- Lobby card featuring stars Bob Hope and Shirley Ross in a posed production still
- Directed by: George Archainbaud
- Written by: Lynn Starling Frances Goodrich (play) Albert Hackett (play)
- Produced by: Mel Shauer
- Starring: Bob Hope Shirley Ross Charles Butterworth Otto Kruger Hedda Hopper
- Cinematography: Karl Struss
- Edited by: Alma Macrorie
- Music by: Charles Bradshaw (uncredited)
- Distributed by: Paramount Pictures
- Release date: November 18, 1938;
- Running time: 75 min.
- Country: United States
- Language: English

= Thanks for the Memory (film) =

1938 film by George Archainbaud

Thanks for the Memory is a 1938 film directed by George Archainbaud and starring Bob Hope and Shirley Ross.
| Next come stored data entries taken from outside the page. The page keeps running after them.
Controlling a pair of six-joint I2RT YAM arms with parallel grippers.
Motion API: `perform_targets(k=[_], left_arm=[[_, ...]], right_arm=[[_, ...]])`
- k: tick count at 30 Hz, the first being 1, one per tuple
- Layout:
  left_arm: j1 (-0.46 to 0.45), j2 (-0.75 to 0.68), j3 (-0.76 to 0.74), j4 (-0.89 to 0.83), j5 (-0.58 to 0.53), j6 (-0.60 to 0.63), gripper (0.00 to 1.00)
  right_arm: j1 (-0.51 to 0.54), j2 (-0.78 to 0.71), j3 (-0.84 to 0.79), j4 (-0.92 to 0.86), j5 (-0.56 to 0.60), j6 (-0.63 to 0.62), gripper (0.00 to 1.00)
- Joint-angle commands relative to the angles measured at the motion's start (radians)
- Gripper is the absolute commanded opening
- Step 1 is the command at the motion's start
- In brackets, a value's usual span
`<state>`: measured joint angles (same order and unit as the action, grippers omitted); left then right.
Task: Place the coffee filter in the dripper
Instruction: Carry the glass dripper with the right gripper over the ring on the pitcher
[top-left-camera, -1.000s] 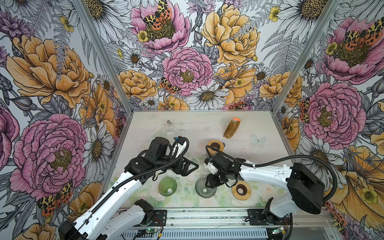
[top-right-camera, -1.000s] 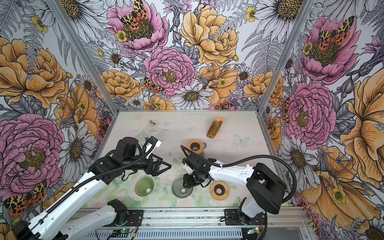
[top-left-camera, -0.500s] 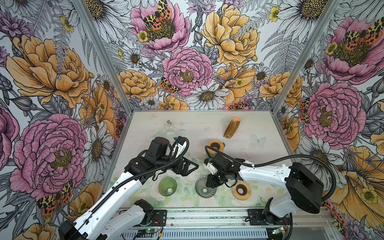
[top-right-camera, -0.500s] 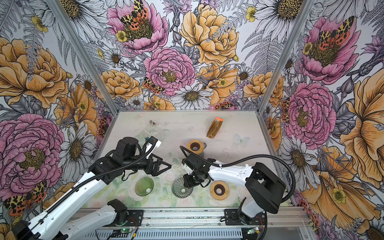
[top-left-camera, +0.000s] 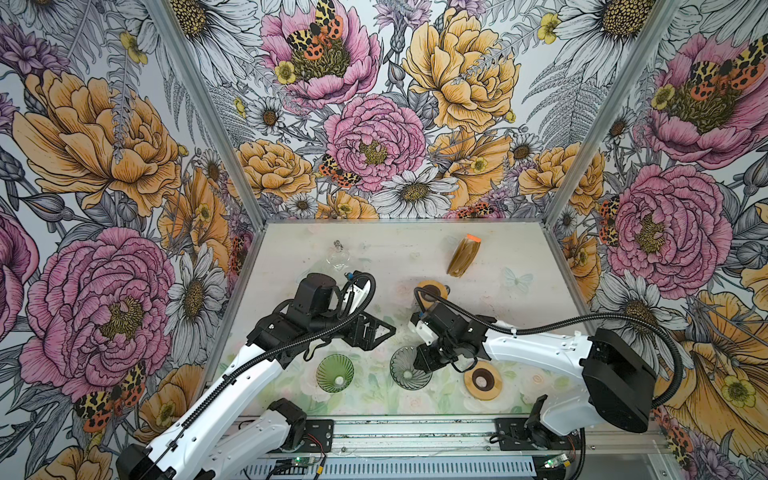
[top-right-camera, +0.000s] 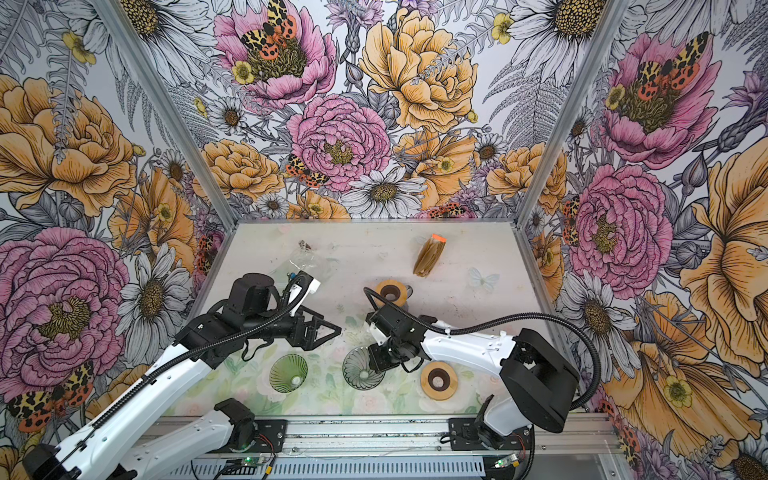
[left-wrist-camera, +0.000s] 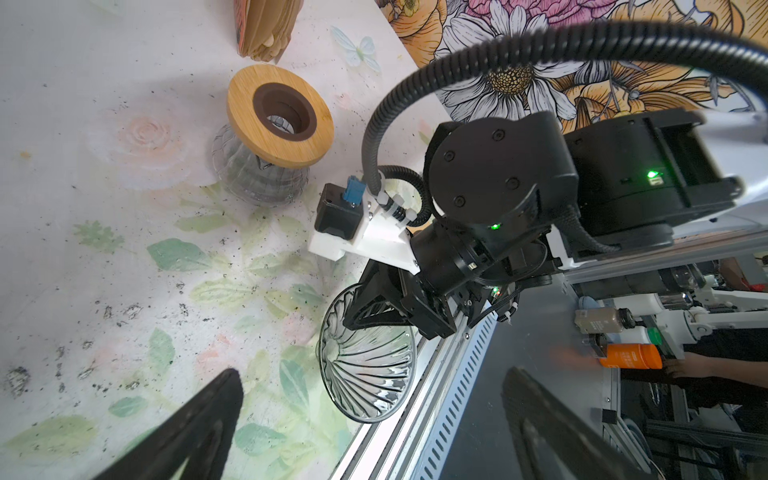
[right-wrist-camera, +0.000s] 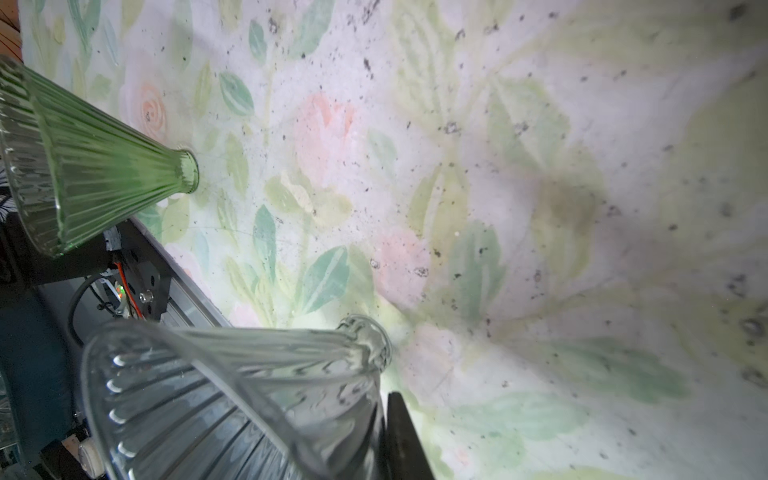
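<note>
**R gripper on clear dripper's rim; filters untouched**

L gripper (top-left-camera: 384, 332) hovers over the table (top-left-camera: 395, 253) left of centre, jaws wide apart, nothing in them; same spot as a sec ago. Nearer the front edge stands the green glass dripper (top-left-camera: 335, 372), mouth up, not moved.

Next right is the clear glass dripper (top-left-camera: 409, 368), also mouth up and where it was. R gripper (top-left-camera: 428, 358) sits at its rim. The right wrist view shows one finger (right-wrist-camera: 399, 436) flat against the outer wall, the 2nd hidden behind glass. So it looks closed on the rim, by my judgement. Top views show next to no change over the last sec, and nothing is lifted.

Right again, a wooden ring (top-left-camera: 482, 380) lies flat and loose. Behind it is a third dripper (top-left-camera: 432, 289) w/ wooden collar, apparently mouth down. At back right the coffee filter stack (top-left-camera: 463, 257) lies on its side, well apart from both grippers.

Meaning: still prep. Prob. the clear dripper gets moved or seated first. Filter pick not yet begun.
</note>
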<state>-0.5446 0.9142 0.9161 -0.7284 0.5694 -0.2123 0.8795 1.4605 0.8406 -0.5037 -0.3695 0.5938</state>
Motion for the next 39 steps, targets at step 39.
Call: perform_targets(k=[39], left_arm=[[0.048, 0.28, 0.217, 0.262, -0.028, 0.124, 0.99]], right_arm=[[-0.518, 0.202, 0.712, -0.531, -0.107, -0.205, 0.12]])
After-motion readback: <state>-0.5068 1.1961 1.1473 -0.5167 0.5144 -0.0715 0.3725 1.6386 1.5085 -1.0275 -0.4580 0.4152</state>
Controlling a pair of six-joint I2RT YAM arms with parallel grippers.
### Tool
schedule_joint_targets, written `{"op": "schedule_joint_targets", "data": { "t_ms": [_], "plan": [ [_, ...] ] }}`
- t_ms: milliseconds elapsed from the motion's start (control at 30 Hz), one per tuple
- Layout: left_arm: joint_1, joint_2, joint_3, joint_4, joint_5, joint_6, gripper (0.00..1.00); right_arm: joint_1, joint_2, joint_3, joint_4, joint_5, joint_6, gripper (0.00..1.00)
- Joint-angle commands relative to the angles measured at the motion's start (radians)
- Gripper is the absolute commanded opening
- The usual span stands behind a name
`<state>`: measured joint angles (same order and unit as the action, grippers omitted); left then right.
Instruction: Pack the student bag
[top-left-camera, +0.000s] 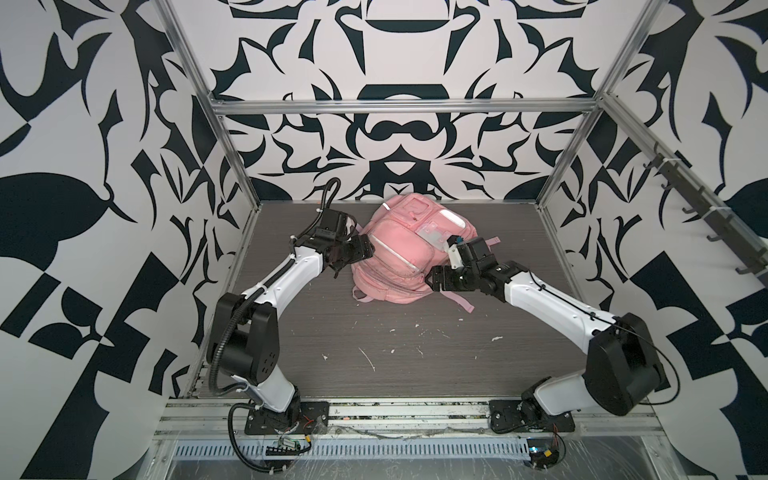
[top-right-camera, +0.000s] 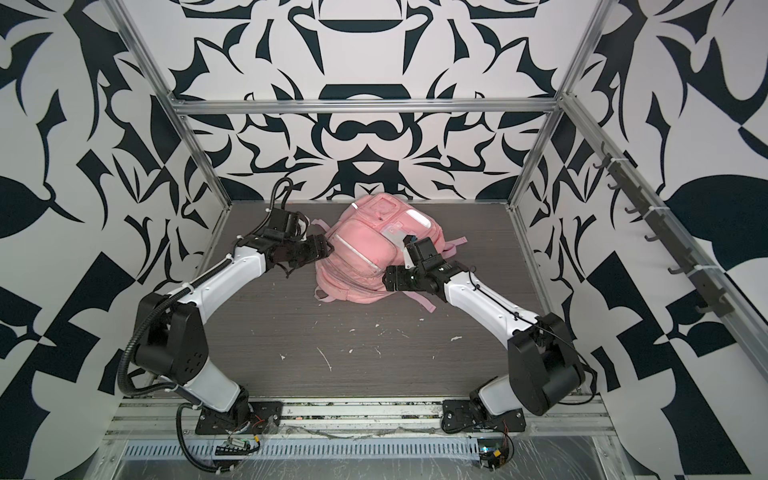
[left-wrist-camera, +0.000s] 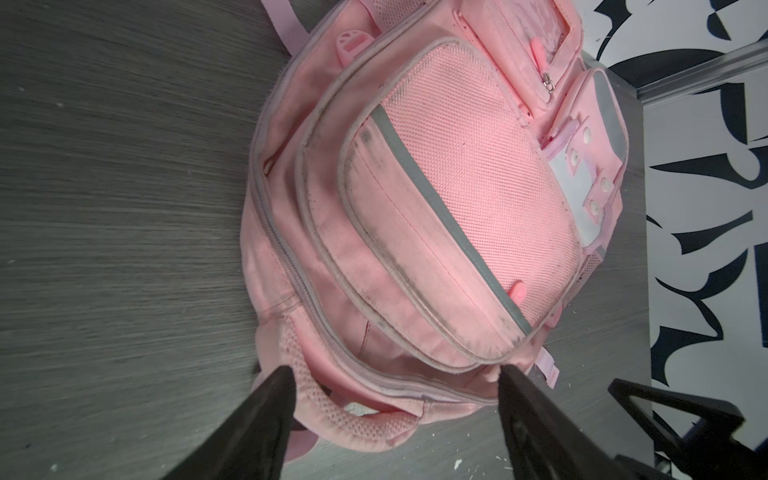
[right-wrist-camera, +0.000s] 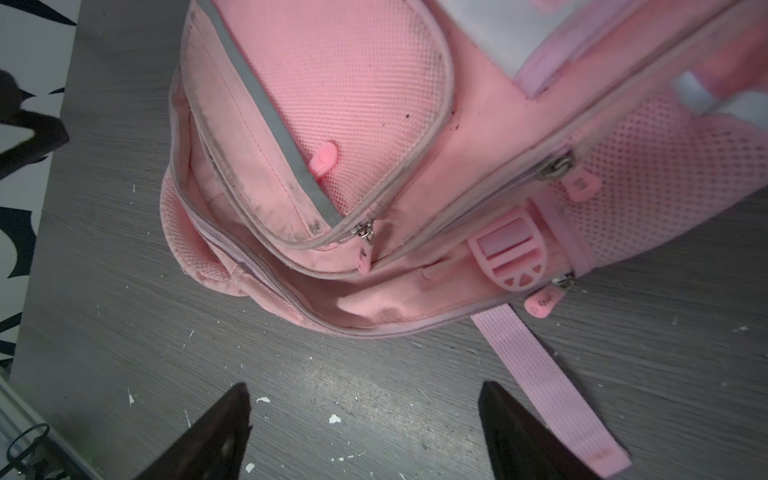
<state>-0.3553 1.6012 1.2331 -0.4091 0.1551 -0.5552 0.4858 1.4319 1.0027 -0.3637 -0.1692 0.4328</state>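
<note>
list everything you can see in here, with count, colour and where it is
student bag: one, pink with silver strips, lying front up at the back middle of the table
table: one, grey wood grain, floor of the cell
white flecks: many, white, scattered on the table in front of the bag
frame bars: several, silver, along the cell's edges
hook rail: one, dark, on the right wall
walls: three, black and white pattern, around the table
left arm: one, white and black, at the bag's left side; left jaws open
right arm: one, white and black, at the bag's right side; right jaws open
</note>
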Motion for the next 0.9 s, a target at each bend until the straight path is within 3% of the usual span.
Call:
{"op": "schedule_joint_targets", "data": {
  "t_ms": [0, 133, 400, 667, 867],
  "plan": [
    [0.01, -0.071, -0.052, -0.046, -0.063, 0.033, 0.84, -0.007, -0.047, -0.011, -0.032, 0.08, -0.042, 0.9],
    [0.023, -0.176, -0.149, 0.012, -0.091, 0.05, 0.99, -0.02, -0.093, -0.025, -0.021, 0.145, -0.048, 0.97],
    [0.034, -0.318, -0.276, 0.036, -0.155, 0.072, 0.99, -0.098, -0.165, -0.06, -0.015, 0.227, -0.008, 0.99],
    [0.035, -0.457, -0.408, 0.086, -0.291, 0.075, 0.99, -0.194, -0.263, -0.138, 0.032, 0.293, 0.003, 0.99],
    [0.035, -0.535, -0.53, 0.239, -0.295, 0.141, 0.99, -0.243, -0.348, -0.205, 0.087, 0.413, 0.002, 1.0]
  ]
}}
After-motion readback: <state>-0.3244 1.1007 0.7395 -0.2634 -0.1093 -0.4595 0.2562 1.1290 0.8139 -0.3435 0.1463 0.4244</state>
The picture was adapted from the play by Albert Hackett and Frances Goodrich. The film is a remake of Up Pops the Devil (1931) starring Carole Lombard and Norman Foster. The titular song, "Thanks for the Memory", remained Bob Hope's theme song for the rest of his long and successful career.

==Plot==

Bob Hope is an out of work writer who stays home and plays house husband while his wife goes to work for her former fiancé and Hope's publisher who is still carrying a torch for her.

==Cast==

- Bob Hope as Steve Merrick
- Shirley Ross as Anne Merrick
- Charles Butterworth as Biney
- Otto Kruger as Gil Morrell
- Hedda Hopper as Polly Griscom
- Laura Hope Crews as Mrs. Kent
- Emma Dunn as Mrs. Platt
- Roscoe Karns as George Kent
- Eddie "Rochester" Anderson as Janitor
- Edward Gargan as Flanahan
- Jack Norton as Bert Monroe
- Patricia Wilder as Luella
- William Collier Sr. as Mr. Platt
- June Brewster as Frances

==History==
The film represented Paramount Pictures' attempt to capitalize on the overwhelmingly positive response to the Oscar-winning song, "Thanks for the Memory," as performed by Hope and Ross in The Big Broadcast of 1938, released by the studio earlier the same year. The film plot, based on a 1930 stage play Up Pops the Devil by Frances Goodrich and Albert Hackett (previously filmed by Paramount in 1931, with Norman Foster and Carole Lombard) deals with an out-of-work writer who stays home and plays house husband while his wife goes to work for her former fiancé.
The film features another popular song, "Two Sleepy People", which is again performed by Bob Hope and Shirley Ross and is often regarded as the companion to its predecessor, "Thanks for the Memory".